I roll slowly on the throttle and move my steering wheel back and forth, trying to find traction, and it’s a no-go. I’m here, stopped, looking at nothing but sky through the windshield on a steep and rocky hill, and I’m alone. Fantastic.
There is nothing to do but back down the hill. Normally, I would be loath to do this, as backing down a steep hill with weight on the rear tires means your steering is almost useless. GMC’s four-wheel steering saves the day, though, and I’m able to slowly but safely maneuver down the hill to a place where I can turn around and leave Heartbreak Hill in my digital rearview mirror.
I find out later that engaging the front locker requires a button push of five seconds. Hold up, what? I’ve wheeled plenty of vehicles with front lockers. The Ram Power Wagon, Chevrolet ZR2, Jeep Wrangler, and the Mercedes-Benz G-Wagon, to name a few. None of them have required a five-second button push to engage the front locker. In fact, most of them engage within one second. If I need the front locker, I need it now, not five seconds from now.
The front tires lose grip trying to find purchase on the rocks, and I come to a stop
Although it might have been for the best. I’m sure the rig could have conquered Heartbreak Hill with the front locker engaged, but the embedded rocks at the top are pretty gnarly, and the Hummer does not have a spare tire. GMC says it’s a packaging problem, but frankly, this is an egregious mistake. One of the most common failures off-road is a flat tire, and there is only so much a plug kit or Fix-a-Flat can do.
The nonefficient EV
What kills the Hummer for me is its efficiency, or lack thereof. GMC has reached the point of diminishing returns when it comes to battery size and weight. It’s some 2,000 pounds or so heavier than the Rivian R1T, thanks to that giant battery, but doesn’t even return significantly more range. The Hummer is rated for 329 miles, but the Rivian’s smaller 135kWh battery can last for 314 miles, and I don’t feel like I need a runway to bring it to a stop.
I manage a paltry 0.9 mi/kWh during my off-road excursion in the Hummer.
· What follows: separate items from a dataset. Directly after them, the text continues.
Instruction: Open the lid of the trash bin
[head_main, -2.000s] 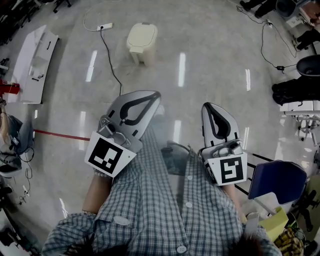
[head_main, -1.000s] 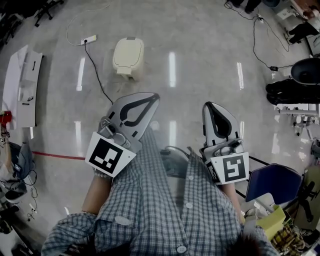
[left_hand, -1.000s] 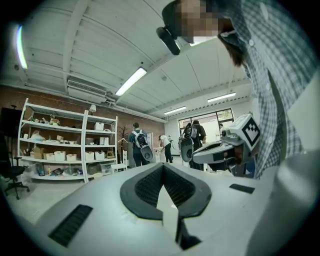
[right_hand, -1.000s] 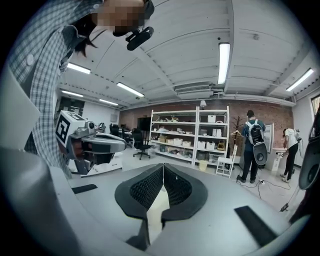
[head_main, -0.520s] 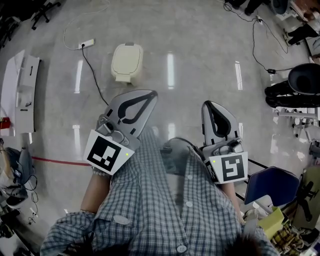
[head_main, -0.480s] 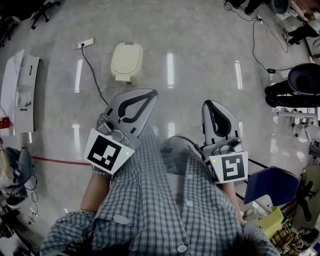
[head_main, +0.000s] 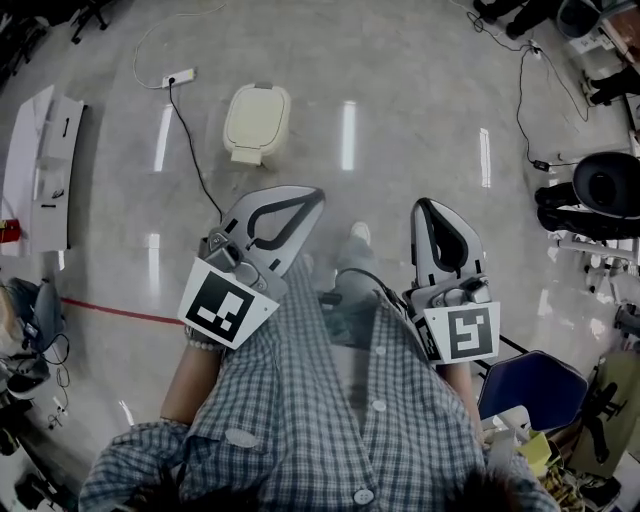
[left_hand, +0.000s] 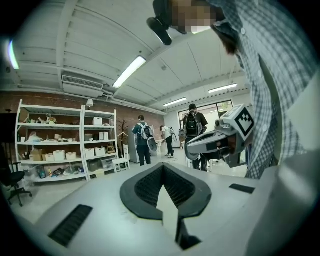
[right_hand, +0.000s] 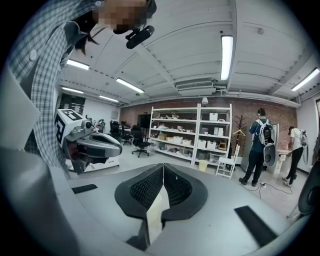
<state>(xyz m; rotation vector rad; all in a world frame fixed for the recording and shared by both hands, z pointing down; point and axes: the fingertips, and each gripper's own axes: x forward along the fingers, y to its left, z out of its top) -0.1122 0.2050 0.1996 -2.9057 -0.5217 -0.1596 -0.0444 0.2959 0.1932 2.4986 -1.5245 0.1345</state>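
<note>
Left tool (head_main: 313, 194), right tool (head_main: 424, 206): jaws closed, empty. Only head view shows trash bin (head_main: 257, 124), closed, well ahead of tools; open floor (head_main: 420, 110) between.

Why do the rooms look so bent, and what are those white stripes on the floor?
Head view: the white stripes look like ceiling lamps mirrored in the glossy floor. Left gripper view and right gripper view: the wide lens bows the shelves and walls into curves, inside a round black border.
</note>
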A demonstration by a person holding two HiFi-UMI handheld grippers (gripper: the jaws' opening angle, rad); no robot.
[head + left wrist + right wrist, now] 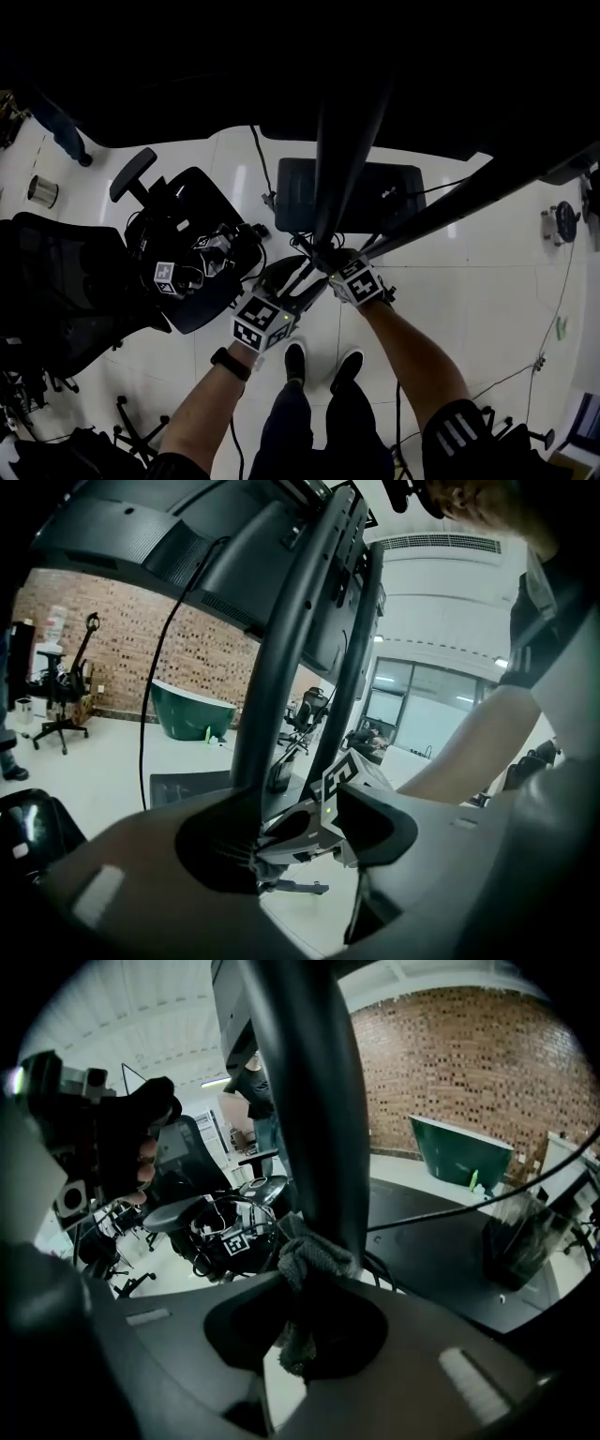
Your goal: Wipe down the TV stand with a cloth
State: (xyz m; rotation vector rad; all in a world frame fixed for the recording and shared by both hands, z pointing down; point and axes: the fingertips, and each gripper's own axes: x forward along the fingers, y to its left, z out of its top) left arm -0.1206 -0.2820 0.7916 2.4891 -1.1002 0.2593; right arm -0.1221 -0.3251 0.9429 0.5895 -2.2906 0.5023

Meanwhile, I’ve spent ample time off-road in the Rivian and averaged 1.6 mi/kWh, and that included soft dunes. That’s the Hummer’s average on the street. The Rivian? You’re looking at around 2.3 mi/kWh on the pavement.
In ideal conditions, the Hummer can take full advantage of 350kW charging, adding 100 miles worth of electrons in just 10 minutes. However, you need to make sure the battery is preconditioned, and you’ll have to find a DC fast charger capable of delivering that quick of a charge. Filling up at home is fairly speedy with the 11.5kW onboard charger, but with a battery this big, expect to keep your rig plugged in and charging for 12 hours.
It’s tough to justify spending $110,000, including $1,595 for delivery, on an EV that is so grossly inefficient. In my home state of California, Electrify America currently charges 43 cents per kWh for nonmembers. Charging overnight at home cost me 38 cents per kWh. It’s cheaper than gas, to be sure, but there are other EVs out there, like the Rivian R1T, that spend those electrons more wisely and are less expensive to boot.
Sure, the Hummer EV has that cool rear-wheel steering, but that’s really the only worthwhile party trick. In the end, it’s too heavy and big for a lot of trails, the front locker doesn’t engage fast enough, and it doesn’t have a spare tire. Add the lack of confident brakes, and you’re looking at an EV that’s best left in the dealer’s lot.